The severity of the patient's symptoms determines the therapy. Patients with AVRT tachycardia usually complain of a "racing heart," palpitations, shortness of breath, weakness, light-headedness, or syncope with the tachycardia episodes. Reassurance alone may be reasonable for the patient with brief or infrequent attacks of tachycardia that are well tolerated or can be readily self-terminated by vagal maneuvers. As with other forms of SVT, management options include palliative and curative therapies. Palliative therapy includes drug therapy to terminate the tachycardia and/or prevent recurrences and chemical or electrical cardioversion to terminate tachycardia when it occurs. Because multiple cell types with disparate responsiveness to drugs contribute to the macro-reentrant circuit of AVRT, pharmacological interventions are complex and best prescribed by a cardiac electrophysiologist. Curative therapy involves catheter ablation of the bypass tract(s) and has become routine therapy and probably the therapy of first choice for most patients with accessory pathways. Electrophysiologists can, in most cases, localize the bypass tract(s) and destroy them by RF ablation. The use of EP studies for WPW (having a delta wave on ECG ) in patients with no symptoms or history of tachycardia is not currently recommended. Sudden cardiac death from rapid antegrade conduction is a rare especially as a first presentation of the AVRT. The life style or occupation of an individual with no symptoms may warrant the low risk EP study to determine the possibility of troublesome tachycardia.

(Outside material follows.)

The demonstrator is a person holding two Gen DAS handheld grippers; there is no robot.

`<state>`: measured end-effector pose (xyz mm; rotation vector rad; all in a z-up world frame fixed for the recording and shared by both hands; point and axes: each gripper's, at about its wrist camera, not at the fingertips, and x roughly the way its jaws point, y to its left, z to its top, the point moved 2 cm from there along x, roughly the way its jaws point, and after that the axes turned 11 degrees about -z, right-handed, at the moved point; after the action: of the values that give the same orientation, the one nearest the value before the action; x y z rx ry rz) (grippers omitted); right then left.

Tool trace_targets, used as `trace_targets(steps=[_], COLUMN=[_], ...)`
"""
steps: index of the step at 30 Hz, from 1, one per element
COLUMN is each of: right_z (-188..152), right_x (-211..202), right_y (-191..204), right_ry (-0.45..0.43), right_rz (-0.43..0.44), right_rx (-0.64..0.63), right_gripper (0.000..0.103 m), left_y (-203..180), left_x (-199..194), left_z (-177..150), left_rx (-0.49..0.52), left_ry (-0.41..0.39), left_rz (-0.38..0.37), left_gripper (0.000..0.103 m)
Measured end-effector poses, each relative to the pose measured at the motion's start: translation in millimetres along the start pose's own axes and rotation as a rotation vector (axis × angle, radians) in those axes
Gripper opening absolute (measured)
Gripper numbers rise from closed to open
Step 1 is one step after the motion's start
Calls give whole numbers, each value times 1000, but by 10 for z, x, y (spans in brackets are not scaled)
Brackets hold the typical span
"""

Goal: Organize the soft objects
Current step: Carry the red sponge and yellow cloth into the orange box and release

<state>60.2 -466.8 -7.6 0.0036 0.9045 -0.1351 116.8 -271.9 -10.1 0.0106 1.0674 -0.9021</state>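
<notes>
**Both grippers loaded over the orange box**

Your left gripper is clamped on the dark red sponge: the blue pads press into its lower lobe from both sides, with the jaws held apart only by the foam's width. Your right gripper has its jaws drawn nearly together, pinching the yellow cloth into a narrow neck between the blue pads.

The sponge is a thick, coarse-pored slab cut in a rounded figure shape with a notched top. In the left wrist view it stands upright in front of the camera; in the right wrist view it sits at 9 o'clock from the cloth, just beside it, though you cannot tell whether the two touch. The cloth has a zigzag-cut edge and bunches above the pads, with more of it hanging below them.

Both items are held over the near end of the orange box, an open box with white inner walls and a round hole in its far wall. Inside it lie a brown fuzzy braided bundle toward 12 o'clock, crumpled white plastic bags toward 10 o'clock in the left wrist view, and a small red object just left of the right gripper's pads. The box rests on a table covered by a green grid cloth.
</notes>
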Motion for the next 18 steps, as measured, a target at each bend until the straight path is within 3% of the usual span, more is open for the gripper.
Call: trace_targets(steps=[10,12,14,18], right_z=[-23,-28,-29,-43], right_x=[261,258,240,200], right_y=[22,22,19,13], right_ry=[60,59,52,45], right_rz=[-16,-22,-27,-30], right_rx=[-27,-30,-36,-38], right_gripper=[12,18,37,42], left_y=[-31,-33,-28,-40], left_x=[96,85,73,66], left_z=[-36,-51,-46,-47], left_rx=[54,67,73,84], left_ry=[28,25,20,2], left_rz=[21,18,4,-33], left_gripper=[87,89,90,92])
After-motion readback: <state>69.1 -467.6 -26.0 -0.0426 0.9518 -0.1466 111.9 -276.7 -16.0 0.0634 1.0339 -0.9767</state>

Junctional (AV Nodal) Tachycardias
The junction tachycardias are rare but still seen occasionally among patients with SVT. Their actual incidence and prevalence are unknown. Two forms of junctional tachycardia are recognized, and each has a different mechanism.

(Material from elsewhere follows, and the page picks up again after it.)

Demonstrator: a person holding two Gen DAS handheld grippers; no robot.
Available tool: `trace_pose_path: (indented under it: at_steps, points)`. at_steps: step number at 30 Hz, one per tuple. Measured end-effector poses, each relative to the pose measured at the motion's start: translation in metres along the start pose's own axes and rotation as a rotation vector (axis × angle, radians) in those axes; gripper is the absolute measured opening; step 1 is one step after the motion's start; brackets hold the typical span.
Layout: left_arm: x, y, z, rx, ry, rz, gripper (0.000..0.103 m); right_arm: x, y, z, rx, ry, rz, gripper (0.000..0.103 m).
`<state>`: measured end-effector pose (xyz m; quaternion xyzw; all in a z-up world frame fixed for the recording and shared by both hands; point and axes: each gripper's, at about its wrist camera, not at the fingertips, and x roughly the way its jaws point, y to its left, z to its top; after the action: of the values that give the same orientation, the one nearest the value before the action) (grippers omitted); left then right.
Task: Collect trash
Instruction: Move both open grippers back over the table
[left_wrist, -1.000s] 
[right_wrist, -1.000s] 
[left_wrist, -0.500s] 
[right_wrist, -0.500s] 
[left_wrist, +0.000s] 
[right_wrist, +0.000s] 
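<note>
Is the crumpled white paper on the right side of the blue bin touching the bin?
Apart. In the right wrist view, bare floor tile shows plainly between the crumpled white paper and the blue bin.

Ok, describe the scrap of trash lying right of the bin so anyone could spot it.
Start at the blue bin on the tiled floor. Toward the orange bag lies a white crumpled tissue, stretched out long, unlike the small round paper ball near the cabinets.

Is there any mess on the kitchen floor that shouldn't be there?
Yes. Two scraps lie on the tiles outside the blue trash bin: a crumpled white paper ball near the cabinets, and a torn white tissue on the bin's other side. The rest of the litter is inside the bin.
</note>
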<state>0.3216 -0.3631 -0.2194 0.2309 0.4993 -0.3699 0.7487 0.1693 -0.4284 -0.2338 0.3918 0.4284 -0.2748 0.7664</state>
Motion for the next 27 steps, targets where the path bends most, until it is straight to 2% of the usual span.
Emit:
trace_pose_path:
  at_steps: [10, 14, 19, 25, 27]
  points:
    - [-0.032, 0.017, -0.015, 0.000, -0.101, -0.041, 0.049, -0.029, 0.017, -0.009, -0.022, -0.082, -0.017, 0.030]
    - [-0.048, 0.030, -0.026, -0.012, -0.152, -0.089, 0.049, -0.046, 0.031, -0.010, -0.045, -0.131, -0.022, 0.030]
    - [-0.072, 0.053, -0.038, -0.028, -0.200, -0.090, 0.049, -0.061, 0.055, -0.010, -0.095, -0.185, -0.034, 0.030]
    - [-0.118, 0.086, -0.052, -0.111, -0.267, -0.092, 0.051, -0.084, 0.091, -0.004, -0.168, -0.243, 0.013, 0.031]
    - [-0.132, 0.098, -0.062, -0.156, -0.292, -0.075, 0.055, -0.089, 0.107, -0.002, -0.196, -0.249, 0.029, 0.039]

The permanent form of junctional reentrant tachycardia (PJRT) is a reentrant tachycardia in which an accessory pathway lies very close to the AV node. The tachycardia is slower than AV nodal reentrant tachycardia and is often an incessant. This tachycardia has been associated with the development of a reversible cardiomyopathy that resolves when the tachycardia is successfully terminated. PJRT is usually treated by interruption of the tachycardia circuit by RF ablation.
Automatic junctional tachycardia is, as the name suggests, an automatic tachycardia of the AV node. It may be caused by drug toxicity or it may be idiopathic. It is usually controlled with antiarrhythmic drugs.